Telzan wendete sich ab, denn er wollte verhindern, dass Sytania sah, wie nah er davor war, laut loszulachen. Aber die Tatsache, dass er grinste, entging ihr nicht. „Du wagst es, deiner Herrin ins Gesicht zu grinsen, obwohl sie dir gerade Dinge berichtet, die nicht gut für uns sind?!“, schrie ihm Sytania hocherregt zu. „Bitte vergebt mir, Hoheit.“, sagte Telzan und kämpfte erneut mit einem Lachanfall. „Aber diese Gerüchte sind wahrscheinlich nichts weiter, als nur Gerüchte. Ihr solltet bei Weitem nicht alles glauben, was sich bäuerliche Waschweiber so an Dorfbrunnen erzählen, um gegenseitig ihre Angst zu vertreiben. Die Genesianerinnen und Euer Vater, oder die Genesianerinnen und die Klingonen! Wer das glaubt, der glaubt auch alles. Die Genesianerinnen würden niemals mit den Klingonen oder mit Eurem Vater zusammenarbeiten! Das kann ich Euch versichern!“ „Was macht dich da so sicher, Telzan?“, fragte die Prinzessin. „Die Tatsache macht mich so sicher.“, sagte Telzan. „Dass die Genesianerinnen von Frauen angeführt werden und Männer als niedere Wesen betrachten. Die Klingonen aber werden von einem Mann geführt und im Hohen Rat sitzen, soweit es mir bekannt ist, bis heute auch nur Männer. Euer Vater ist auch einer. Das bedeutet, Shashana wird sich lieber selbst beide Beine und beide Arme abhacken, bevor sie mit einem oder mehreren Männern zusammenarbeitet, geschweige denn, sie auf gleicher Ebene mit sich Entscheidungen treffen lässt! Nein, Milady. Euer Hoheit können sicher sein. Diese Art von Zusammenarbeit wird es nicht geben. Wie gesagt. Es wird nur ein Konstrukt bäuerlicher Fantasien sein, um die Angst loszuwerden.“ „Aber selbst, wenn es diese Zusammenarbeit nicht gibt.“, sagte Sytania. „Was ist mit diesem Clan? Angeblich soll er von einer Celsianerin geführt werden.“ „Von einer Celsianerin!“, lachte Telzan. „Vergebt mir, Prinzessin, aber wie sollte das denn möglich sein? Die Celsianer sind Bürger der Föderation. Die und die Genesianer sind verfeindet! Wie also sollte eine Celsianerin in den Genuss kommen, einen genesianischen Clan anzuführen? Nein, Milady. Auch diesen Clan wird es nicht geben.“

Sytania lehnte sich erleichtert zurück. „Und ich hatte mir schon Sorgen gemacht.“, sagte sie. „Aber du hast mich überzeugt. Die Genesianer würden niemals so weit über ihren Schatten springen und die Sache mit der Celsianerin kann ja auch nicht sein. Du hast schon Recht. Dann sind ja die Verluste, die ich erlitten habe, doch nicht so groß, wie ich am Anfang geglaubt habe. Aus meinem Griff werden sich die Romulaner also nicht so schnell befreien können.

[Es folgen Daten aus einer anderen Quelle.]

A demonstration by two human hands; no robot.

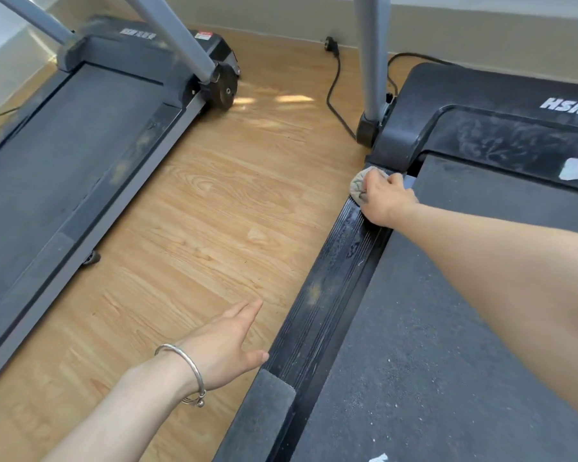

Meine neuen Herrschaftsgebiete werde ich also behalten. Was ist da schon ein einziger Mann, den man mir weggenommen hat und den ich jetzt nicht mehr als meine Marionette benutzen kann. Du hast Recht. Es ist alles wahrlich nicht so schlimm, wie ich zu Anfang geglaubt habe. Dann wird es wohl auch jenes geheimnisvolle Schiff nicht geben, was sich angeblich bei den Genesianerinnen befinden soll.“ „Wenn es diesen Clan nicht gibt, dann wird es auch das Schiff nicht geben, Hoheit!“, versicherte Telzan. „Aber erzählt mir doch über dieses Schiff, das Euch solche Angst macht.“ „Du wagst es, zu behaupten, dass mir etwas Angst macht?!“, empörte sich Sytania. „Ja, Hoheit.“, sagte der Vendar. „Das behaupte ich, weil Ihr Euch die ganze Zeit so verhaltet.“ „Ich bin wohl noch etwas durch den Wind.“, sagte Sytania. „Vielleicht hat mich die Tatsache, dass dieser Shimar Radcliffe geheilt hat, doch mehr mitgenommen, als ich zunächst gedacht hatte.“ „Das wird es dann wohl sein, Milady.“, beschwichtigte Telzan, der sehr genau wusste, was die Konsequenzen sein konnten, wenn er weiterhin behauptet hätte, sie hätte Angst gehabt. „Aber wenn du unbedingt willst, werde ich dir von dem Schiff erzählen.“, sagte Sytania. „Es ist angeblich ein großes Schiff, das ein fremdes Transpondersignal trägt. Das Signal ist das des Clans, der von jener geheimnisvollen Celsianerin geführt wird. Es sollen sich aber auch Männer auf diesem Schiff befinden und es soll eine Waffe an Bord haben, die meinem armen kleinen Augustus das Lebenslicht ausblasen können soll, ohne den zu töten, dessen Körper er jetzt besitzt! Stell dir das vor, Telzan! Stell dir das vor! Welche liebende Mutter würde nicht in Angst verfallen, wenn ihr kleiner Sohn demnächst vielleicht getötet wird?!“ „Es wird dieses Schiff nicht geben, Hoheit!“, sagte Telzan langsam und deutlich im Bestreben, ihre Furcht zu zerstreuen. „Das, was Ihr gerade gesagt habt, enthält so viele Fehler, dass es gar nicht stimmen kann. So etwas wird es bei den Genesianern niemals geben! Bitte, vertraut mir!“

Sie überlegte eine Weile und dann wurde ihr Gesicht, das sich zuvor ängstlich verzogen hatte, wieder gleichmäßig und neutral. „Oh, Telzan.“, sagte Sytania. „Mein guter Telzan. Du schaffst es immer wieder, mich auf den Boden der Realität zurückzuholen. Wenn du dir so sicher bist, dann will ich es auch sein. Schließlich kennst du das Universum gut genug. Ich will mich also nicht länger sorgen. Schicke nach meiner Zofe. Sie soll mein Bett bereiten. Ich habe, seit ich mir solche Sorgen um Augustus mache, schon zwei Nächte lang nicht mehr geschlafen. Ich werde mich zur Ruhe legen.“ „Tut das nur, Hoheit.“, sagte Telzan und verließ ihren Thronsaal. Wie falsch er mit seinen Theorien lag, ahnte der Vendar nicht.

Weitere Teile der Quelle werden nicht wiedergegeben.